**TASK STATEMENT:** Go through the data line by line. Copy each one holding the string "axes".

**STORED DATA:**
Start of Block

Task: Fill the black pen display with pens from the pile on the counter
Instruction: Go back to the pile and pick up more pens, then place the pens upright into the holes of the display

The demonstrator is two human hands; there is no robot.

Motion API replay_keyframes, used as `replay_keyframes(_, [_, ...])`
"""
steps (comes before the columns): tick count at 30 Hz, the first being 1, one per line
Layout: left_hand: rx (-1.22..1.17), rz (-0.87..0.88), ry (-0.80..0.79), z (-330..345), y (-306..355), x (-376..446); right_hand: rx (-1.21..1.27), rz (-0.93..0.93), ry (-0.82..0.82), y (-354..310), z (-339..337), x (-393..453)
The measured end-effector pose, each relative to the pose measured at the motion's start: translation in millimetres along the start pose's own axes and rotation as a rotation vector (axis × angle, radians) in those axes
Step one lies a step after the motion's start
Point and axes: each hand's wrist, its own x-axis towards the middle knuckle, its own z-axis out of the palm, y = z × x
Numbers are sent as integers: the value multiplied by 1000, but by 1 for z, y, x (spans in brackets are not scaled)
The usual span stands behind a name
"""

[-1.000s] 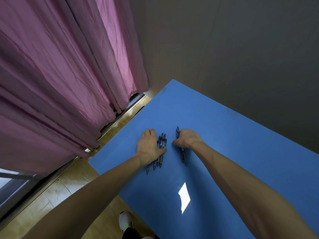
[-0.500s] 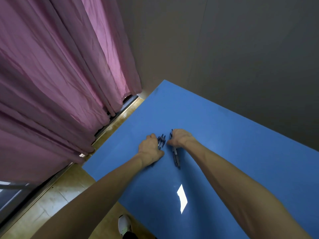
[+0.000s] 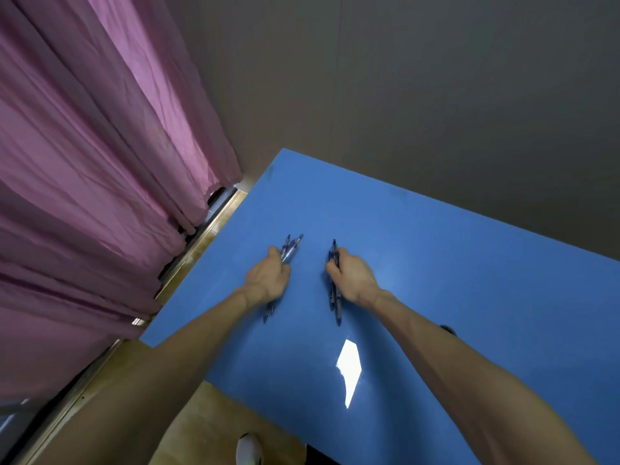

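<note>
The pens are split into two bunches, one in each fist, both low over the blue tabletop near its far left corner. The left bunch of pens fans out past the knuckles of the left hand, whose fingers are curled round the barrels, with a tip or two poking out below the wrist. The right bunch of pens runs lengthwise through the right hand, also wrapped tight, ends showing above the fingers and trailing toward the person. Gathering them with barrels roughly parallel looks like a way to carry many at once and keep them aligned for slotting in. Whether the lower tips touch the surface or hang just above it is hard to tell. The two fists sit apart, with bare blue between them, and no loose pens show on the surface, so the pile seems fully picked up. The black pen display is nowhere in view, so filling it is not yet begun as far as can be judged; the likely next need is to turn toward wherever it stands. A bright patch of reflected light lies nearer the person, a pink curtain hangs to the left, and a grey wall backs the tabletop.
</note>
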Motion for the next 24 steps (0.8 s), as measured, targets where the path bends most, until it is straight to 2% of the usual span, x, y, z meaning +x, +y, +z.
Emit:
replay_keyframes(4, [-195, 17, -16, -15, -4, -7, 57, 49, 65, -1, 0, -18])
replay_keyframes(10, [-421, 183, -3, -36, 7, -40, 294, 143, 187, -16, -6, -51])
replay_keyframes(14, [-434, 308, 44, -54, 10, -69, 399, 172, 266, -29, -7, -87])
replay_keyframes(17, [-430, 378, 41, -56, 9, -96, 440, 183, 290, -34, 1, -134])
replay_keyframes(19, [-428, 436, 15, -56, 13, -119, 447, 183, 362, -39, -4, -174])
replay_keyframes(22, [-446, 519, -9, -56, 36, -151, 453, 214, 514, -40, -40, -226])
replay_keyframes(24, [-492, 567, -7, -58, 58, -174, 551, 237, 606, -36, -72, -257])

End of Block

**COMPLETED TASK:**
The measured end-effector pose, each relative to the pose measured at the motion's start: translation in millimetres along the start pose's own axes and rotation as a rotation vector (axis × angle, radians) in those axes
Point and axes: each hand's wrist, its own x-axis towards the middle knuckle, its own z-axis out of the palm, y = z × x

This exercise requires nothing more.